**Recorded data**.
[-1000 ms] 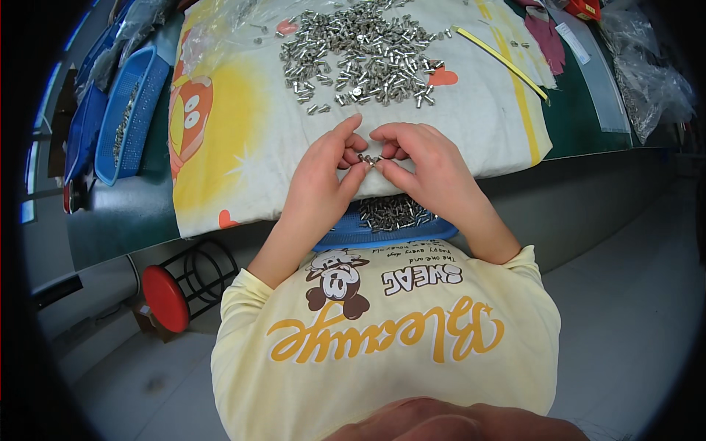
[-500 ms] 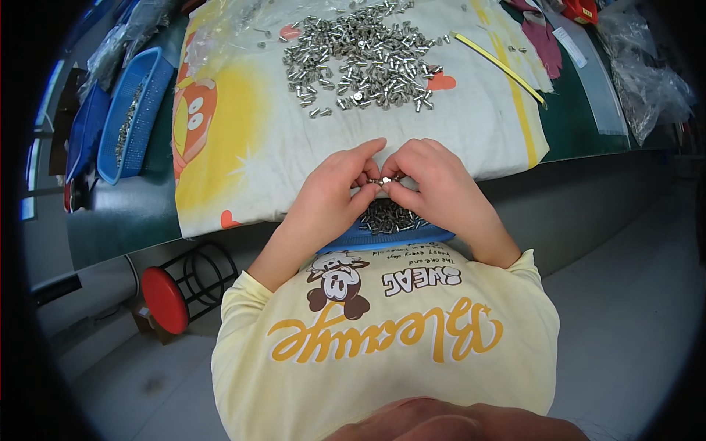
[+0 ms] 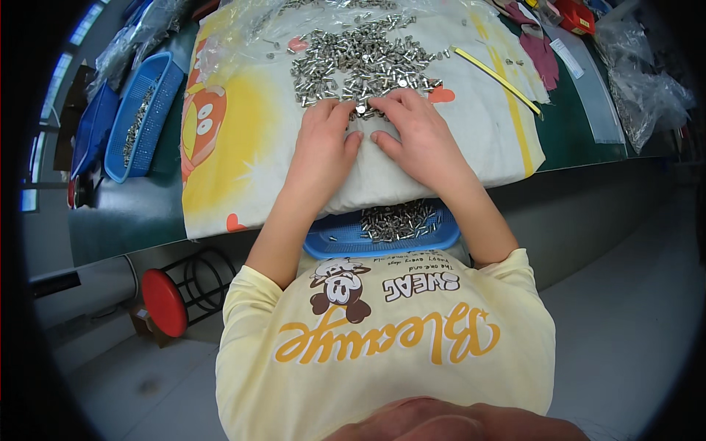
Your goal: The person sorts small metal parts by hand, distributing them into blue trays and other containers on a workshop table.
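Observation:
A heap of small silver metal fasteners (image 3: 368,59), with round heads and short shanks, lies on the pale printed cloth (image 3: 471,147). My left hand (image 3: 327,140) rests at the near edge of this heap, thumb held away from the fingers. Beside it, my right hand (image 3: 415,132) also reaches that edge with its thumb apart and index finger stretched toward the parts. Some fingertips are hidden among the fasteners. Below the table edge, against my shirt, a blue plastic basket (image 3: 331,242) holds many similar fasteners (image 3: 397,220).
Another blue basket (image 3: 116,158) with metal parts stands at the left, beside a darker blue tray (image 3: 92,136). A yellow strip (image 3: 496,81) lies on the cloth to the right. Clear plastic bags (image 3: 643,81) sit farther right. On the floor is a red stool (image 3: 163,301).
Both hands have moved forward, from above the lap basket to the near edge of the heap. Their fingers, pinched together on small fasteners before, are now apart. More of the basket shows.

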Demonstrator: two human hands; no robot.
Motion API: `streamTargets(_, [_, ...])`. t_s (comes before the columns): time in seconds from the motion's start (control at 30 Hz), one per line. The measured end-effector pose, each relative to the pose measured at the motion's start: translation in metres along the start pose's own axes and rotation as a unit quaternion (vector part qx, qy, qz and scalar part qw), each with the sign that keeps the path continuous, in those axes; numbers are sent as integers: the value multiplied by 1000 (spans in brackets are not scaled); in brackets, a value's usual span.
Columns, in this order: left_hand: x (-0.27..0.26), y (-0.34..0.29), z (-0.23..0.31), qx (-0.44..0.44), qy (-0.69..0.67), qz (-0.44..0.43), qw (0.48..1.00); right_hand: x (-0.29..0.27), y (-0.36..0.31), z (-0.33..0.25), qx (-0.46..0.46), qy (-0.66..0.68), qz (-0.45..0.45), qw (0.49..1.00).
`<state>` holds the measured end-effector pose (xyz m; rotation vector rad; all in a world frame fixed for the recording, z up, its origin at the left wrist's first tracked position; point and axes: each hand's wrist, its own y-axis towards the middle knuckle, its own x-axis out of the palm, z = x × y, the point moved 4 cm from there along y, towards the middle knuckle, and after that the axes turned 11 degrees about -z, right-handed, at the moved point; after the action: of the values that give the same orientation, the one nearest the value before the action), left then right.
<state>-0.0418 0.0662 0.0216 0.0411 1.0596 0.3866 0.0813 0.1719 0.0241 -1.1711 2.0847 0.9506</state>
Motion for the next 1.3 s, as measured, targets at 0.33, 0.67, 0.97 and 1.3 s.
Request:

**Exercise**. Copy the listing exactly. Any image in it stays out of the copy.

**Exercise response**.
[-1000 ms] 
[-500 ms] 
[+0 ms] 
Your goal: The person sorts small metal parts by hand, distributing them into blue trays and other containers on a workshop table.
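Observation:
A heap of small silver metal fasteners (image 3: 368,59), with round heads and short shanks, lies on the pale printed cloth (image 3: 471,147). My left hand (image 3: 327,140) rests at the near edge of this heap, thumb held away from the fingers. Beside it, my right hand (image 3: 415,132) also reaches that edge with its thumb apart and index finger stretched toward the parts. Some fingertips are hidden among the fasteners. Below the table edge, against my shirt, a blue plastic basket (image 3: 331,242) holds many similar fasteners (image 3: 397,220).
Another blue basket (image 3: 116,158) with metal parts stands at the left, beside a darker blue tray (image 3: 92,136). A yellow strip (image 3: 496,81) lies on the cloth to the right. Clear plastic bags (image 3: 643,81) sit farther right. On the floor is a red stool (image 3: 163,301).
Both hands have moved forward, from above the lap basket to the near edge of the heap. Their fingers, pinched together on small fasteners before, are now apart. More of the basket shows.
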
Demonstrator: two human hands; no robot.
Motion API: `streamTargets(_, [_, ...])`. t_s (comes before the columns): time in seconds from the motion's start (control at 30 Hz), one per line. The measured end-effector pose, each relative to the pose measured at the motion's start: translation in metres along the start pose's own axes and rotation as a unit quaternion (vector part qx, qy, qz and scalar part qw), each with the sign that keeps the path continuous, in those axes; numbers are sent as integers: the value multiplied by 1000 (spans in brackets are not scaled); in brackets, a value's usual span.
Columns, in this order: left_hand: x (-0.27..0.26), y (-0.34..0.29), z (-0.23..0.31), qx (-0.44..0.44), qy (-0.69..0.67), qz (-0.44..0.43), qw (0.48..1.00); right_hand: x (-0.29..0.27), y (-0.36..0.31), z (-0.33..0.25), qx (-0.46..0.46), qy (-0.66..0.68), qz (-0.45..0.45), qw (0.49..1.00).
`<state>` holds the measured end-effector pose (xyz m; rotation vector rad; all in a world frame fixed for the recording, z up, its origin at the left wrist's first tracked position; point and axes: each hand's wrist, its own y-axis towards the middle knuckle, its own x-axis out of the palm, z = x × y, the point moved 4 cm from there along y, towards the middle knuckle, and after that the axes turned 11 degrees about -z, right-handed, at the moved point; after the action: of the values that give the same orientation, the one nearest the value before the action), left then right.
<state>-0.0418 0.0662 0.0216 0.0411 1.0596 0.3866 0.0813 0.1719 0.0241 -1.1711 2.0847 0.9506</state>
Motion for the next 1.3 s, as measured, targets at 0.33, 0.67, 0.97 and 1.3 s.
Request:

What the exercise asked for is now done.